◆ What you need to do ◆
Copy the lines exactly. Begin at the first line of the data and stop after the line with "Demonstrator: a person".

◆ Available data ◆
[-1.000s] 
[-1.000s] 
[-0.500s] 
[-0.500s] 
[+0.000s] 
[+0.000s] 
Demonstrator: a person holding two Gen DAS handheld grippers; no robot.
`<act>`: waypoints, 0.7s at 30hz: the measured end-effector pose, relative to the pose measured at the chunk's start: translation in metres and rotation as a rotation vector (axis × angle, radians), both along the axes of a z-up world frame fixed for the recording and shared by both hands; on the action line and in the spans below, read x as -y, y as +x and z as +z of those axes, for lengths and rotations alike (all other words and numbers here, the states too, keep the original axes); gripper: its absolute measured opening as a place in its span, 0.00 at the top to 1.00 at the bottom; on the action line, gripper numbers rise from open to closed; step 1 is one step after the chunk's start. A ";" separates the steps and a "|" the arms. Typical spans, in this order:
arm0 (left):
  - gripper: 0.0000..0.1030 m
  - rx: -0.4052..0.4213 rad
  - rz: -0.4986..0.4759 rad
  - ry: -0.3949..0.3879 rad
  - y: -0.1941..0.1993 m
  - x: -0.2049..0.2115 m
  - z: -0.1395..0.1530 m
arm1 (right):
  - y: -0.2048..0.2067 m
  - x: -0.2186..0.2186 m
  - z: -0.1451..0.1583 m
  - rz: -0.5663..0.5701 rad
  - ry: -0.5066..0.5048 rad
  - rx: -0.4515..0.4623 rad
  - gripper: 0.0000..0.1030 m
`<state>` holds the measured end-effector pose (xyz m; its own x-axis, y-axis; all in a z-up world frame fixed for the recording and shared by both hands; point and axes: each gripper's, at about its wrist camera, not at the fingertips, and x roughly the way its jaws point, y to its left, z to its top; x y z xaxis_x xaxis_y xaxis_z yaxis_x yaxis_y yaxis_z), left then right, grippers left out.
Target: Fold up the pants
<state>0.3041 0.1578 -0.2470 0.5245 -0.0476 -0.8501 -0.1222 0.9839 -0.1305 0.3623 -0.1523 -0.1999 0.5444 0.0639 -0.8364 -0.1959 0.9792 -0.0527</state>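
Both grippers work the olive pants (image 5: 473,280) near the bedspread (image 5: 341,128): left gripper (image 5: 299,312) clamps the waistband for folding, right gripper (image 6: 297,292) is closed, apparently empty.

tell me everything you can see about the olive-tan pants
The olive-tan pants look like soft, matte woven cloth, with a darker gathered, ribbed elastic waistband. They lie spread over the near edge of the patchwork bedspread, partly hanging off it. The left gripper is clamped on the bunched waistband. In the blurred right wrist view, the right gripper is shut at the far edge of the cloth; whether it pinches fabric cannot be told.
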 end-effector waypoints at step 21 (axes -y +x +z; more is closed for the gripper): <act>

◆ The answer ◆
[-1.000s] 
[-1.000s] 
[-0.500s] 
[-0.500s] 
[+0.000s] 
[+0.000s] 
Demonstrator: a person holding two Gen DAS handheld grippers; no robot.

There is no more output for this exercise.